Does this only work wirelessly with the WIFI only version?

I have no trouble sending documents to my free Kindle account. It converts them perfectly. However, I'm not able to do it wirelessly; they always get stuck and I have to sideload them.

I'll get a message on my Kindle that reads, "2 personal documents waiting for WIFI delivery." However, even when I _know_ WIFI is available my Kindle will connect via 3g.
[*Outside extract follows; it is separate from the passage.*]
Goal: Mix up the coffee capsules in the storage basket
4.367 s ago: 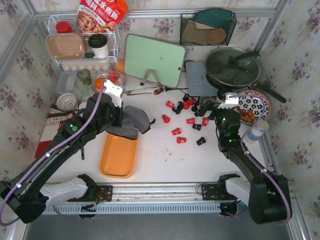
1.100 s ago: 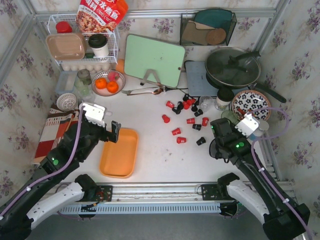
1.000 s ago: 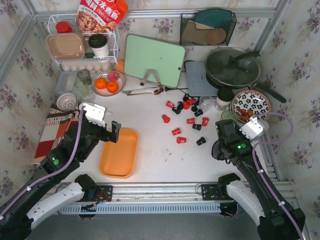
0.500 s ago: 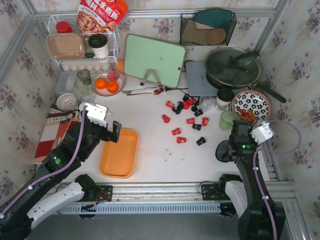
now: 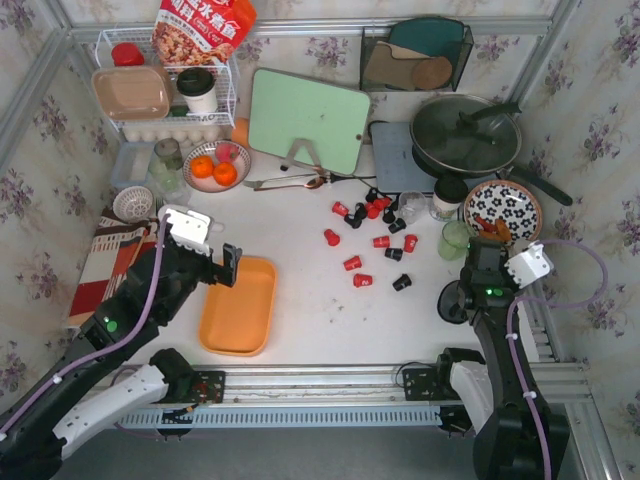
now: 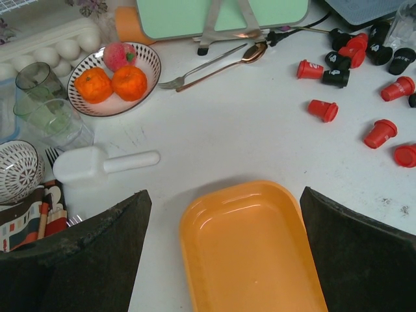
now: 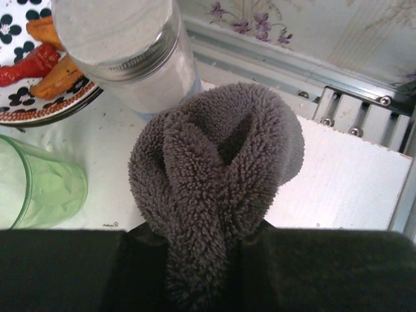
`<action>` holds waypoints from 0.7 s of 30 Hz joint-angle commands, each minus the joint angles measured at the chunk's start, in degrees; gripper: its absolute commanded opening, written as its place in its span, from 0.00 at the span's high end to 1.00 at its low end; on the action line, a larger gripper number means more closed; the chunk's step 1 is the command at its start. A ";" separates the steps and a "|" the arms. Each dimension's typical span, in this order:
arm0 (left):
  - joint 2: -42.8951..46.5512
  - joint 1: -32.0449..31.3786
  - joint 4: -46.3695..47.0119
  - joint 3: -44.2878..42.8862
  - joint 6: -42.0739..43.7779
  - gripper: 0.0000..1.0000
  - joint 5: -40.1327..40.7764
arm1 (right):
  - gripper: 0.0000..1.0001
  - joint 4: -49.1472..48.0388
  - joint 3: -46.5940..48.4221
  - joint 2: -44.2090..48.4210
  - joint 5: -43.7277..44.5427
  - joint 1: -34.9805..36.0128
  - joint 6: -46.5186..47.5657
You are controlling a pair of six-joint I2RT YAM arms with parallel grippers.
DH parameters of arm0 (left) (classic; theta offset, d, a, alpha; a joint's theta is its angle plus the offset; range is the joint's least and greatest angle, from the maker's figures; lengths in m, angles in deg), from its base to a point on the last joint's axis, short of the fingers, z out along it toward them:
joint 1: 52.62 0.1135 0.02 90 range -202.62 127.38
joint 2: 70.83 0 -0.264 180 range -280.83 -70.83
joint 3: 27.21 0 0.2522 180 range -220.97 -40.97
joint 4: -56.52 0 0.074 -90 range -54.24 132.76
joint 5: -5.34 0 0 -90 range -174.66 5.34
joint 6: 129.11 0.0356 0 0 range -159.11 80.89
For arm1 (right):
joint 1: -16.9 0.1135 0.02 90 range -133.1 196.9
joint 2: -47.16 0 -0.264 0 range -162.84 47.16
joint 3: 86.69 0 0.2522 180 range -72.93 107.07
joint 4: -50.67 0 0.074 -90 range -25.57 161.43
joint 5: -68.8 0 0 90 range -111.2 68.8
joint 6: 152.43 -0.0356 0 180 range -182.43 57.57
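The storage basket (image 5: 238, 308) lies on the desk (image 5: 320, 320), lower left of centre in the overhead view. It is a shallow, glossy orange tray with rounded corners, and nothing is in it. The coffee capsules (image 5: 352, 263) lie loose on the desk right of centre, well apart from the basket. They are small tapered cups, some red and some black, some upright and others tipped over. None is in the basket, so mixing appears not yet begun. The left gripper (image 6: 223, 195) hangs over the basket's upper left corner with jaws spread wide and vacant, probably staged for a first pick. The right gripper (image 7: 201, 250) has its jaws closed on a folded grey fleece cloth (image 7: 214, 162) at the right edge, beside a green glass (image 7: 39, 185) and a lidded jar (image 7: 123, 52), apparently to keep the cloth off the working area.
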 commanded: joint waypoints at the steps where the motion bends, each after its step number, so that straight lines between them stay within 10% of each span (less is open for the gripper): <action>1: 0.92 -0.21 2.04 0.24 0.49 0.01 0.71 | 0.77 3.24 2.04 0.39 6.02 -0.51 -3.51; 7: 1.90 -0.52 2.22 0.24 0.57 0.01 0.80 | 0.67 8.00 3.78 0.75 6.75 -4.39 -6.25; 21: 3.42 -1.22 2.64 0.77 1.16 0.01 1.82 | 0.00 8.46 6.10 -0.76 3.82 -6.06 -2.72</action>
So I'm not able to receive them wirelessly.

Amazon kicks them back to my personal email, the one that I originally sent the documents from, and I have to click the link, download to my computer and transfer to my Kindle.
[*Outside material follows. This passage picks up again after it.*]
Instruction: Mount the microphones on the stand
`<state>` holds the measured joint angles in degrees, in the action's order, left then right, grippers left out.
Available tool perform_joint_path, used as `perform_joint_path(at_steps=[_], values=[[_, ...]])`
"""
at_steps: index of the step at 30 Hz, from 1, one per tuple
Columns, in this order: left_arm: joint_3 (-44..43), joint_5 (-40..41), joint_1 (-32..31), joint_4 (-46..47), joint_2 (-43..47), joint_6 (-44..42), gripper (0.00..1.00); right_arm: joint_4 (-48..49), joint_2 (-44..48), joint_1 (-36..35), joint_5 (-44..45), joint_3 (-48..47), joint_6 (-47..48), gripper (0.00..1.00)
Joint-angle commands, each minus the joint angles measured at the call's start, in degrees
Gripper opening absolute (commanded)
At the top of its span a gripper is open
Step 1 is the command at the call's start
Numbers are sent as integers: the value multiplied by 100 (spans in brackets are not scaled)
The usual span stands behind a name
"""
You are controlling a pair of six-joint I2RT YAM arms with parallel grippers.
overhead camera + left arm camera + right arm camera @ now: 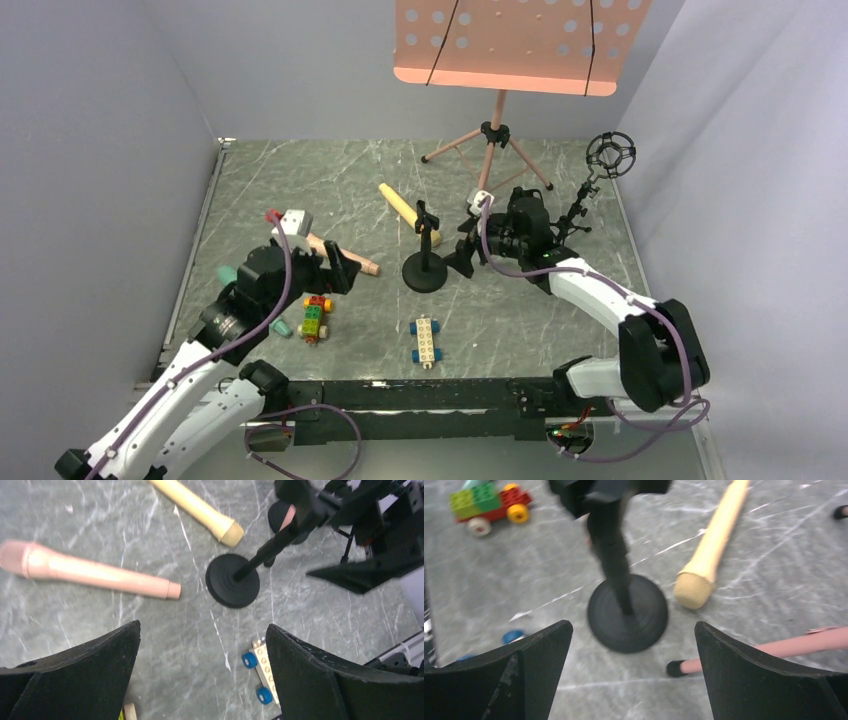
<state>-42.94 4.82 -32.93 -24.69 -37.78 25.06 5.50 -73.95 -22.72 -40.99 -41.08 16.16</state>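
1. We took clock directions from the short black round-based microphone stand (425, 272) in the overhead view. It stood upright mid-table on the grey marbled table top (300, 180).
2. The left gripper (342, 268) hung at 9 o'clock with its fingers spread wide around nothing, as its wrist view showed (202, 630).
3. The right gripper (467, 252) sat just beside the stand at 2 o'clock. Its fingers were likewise spread with nothing between them (634, 626).
4. All three microphones lay flat on the table, apart from the stand.
   - The pale yellow tapered toy microphone (410, 212) was at 11 o'clock, its head just beside the stand's base.
   - The pink tapered toy microphone (345, 258) was at 9 o'clock, partly under the left gripper.
   - The teal-green toy microphone (226, 274) was further out at 9 o'clock, near the table's left edge and mostly hidden by the left arm.
5. Grey walls closed in the left, far and right sides.
6. Open table lay at 10 o'clock beyond the yellow microphone, and at 4 o'clock towards the near edge.
7. A white brick car with blue wheels (425, 340) sat at 6 o'clock, and a multicoloured brick car (315, 317) at 8 o'clock.
8. A pink tripod music stand (490, 140) filled 1 o'clock, and a black ring-topped stand (610, 155) hugged the right wall.
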Motion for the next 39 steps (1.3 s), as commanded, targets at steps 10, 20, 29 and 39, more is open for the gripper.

Is there a way for me to wirelessly send Kindle documents for free with the 3g version?

*hmm...KB spell check flagged all uses of "wirelessly." Is that not a word?*


----------



## labread (Jan 26, 2011)

When both WiFi and 3G are available, the Kindle typically defaults to WiFi.  I think for this to happen, however, the Kindle needs to "know" the particular WiFi network.  Have you forced the WiFi connection by going to your WiFi settings and telling it to connect?  Perhaps a log-in is needed for the first time.


----------



## SusanCassidy (Nov 9, 2008)

The 3G connection is never free.  It will only deliver free to wi-fi or computer.


----------



## Ann in Arlington (Oct 27, 2008)

if you send to @kindle.com, it will come directly whenever connected.  If it comes via 3G, you'll pay the small charge.

You can set in Manage Your Kindle for it to default to the @free.kindle.com address if the charge will be over whatever amount you specify.  The default is $2.50.  If you set it to $0.00, you'll never get the charge.

Via @free.kindle.com it will only come wirelessly if you connect via WiFi.  Otherwise it just comes back to your email on record with a link to the file.  If the file is already in a compatible format, you can just side load.  But if it needs to be converted and you want Amazon to do it for you, the @free.kindle.com address works well.  Note that if it's a PDF file that you want converted, you must put "convert" in the subject.

I like sending via the @free.kindle.com address even if the file is compatible because then I don't have to find my wire to transfer it manually.  Yes.  Sometimes laziness takes over.


----------



## Morf (Nov 18, 2010)

ireadbooks said:


> *hmm...KB spell check flagged all uses of "wirelessly." Is that not a word?*


Seems a good word to me...
http://www.merriam-webster.com/dictionary/wirelessly

In fact I'd say it's a woody word! [obscure Monty Python reference - 



].


----------



## ireadbooks (Jan 11, 2011)

labread said:


> Have you forced the WiFi connection by going to your WiFi settings and telling it to connect?


Ah, OK. I didn't realize that I had to manually connect for the first time. I just thought it would automatically do so if the connection was available.

This solved the problem. My Kindle and I thank you 

And thanks to everyone who responded.


----------



## Myrindyl (Jun 19, 2011)

Ann in Arlington said:


> if you send to @kindle.com, it will come directly whenever connected. If it comes via 3G, you'll pay the small charge.
> 
> You can set in Manage Your Kindle for it to default to the @free.kindle.com address if the charge will be over whatever amount you specify. The default is $2.50. If you set it to $0.00, you'll never get the charge.


I'm logged into my 'Manage Your Kindle' page and I'm having trouble finding the option to have anything default to the @free.kindle.com address. Can anyone offer some more specific pointers for how to do this please?


----------



## Morf (Nov 18, 2010)

Amazon have recently restructured the "Manage My Kindle" page (in the UK at least).

Under "Your Kindle Account" at the left, pick "Personal Document Settings"

One of the options is this one:

_Maximum Personal Document Charge
Set the maximum charge allowed for a single personal document sent wirelessly to your Kindle. Any personal document exceeding this charge will be sent to your @free.kindle.com address and a notification will be sent to your Kindle. Learn more
Maximum Charge Limit	Actions
£ 0.00 Change_

Setting it to 0.00 (as mine is) means that documents will never be sent to your @kindle.com account and will therefore go to your free.kindle.com account instead.


----------



## Myrindyl (Jun 19, 2011)

Thanks! Settings adjusted


----------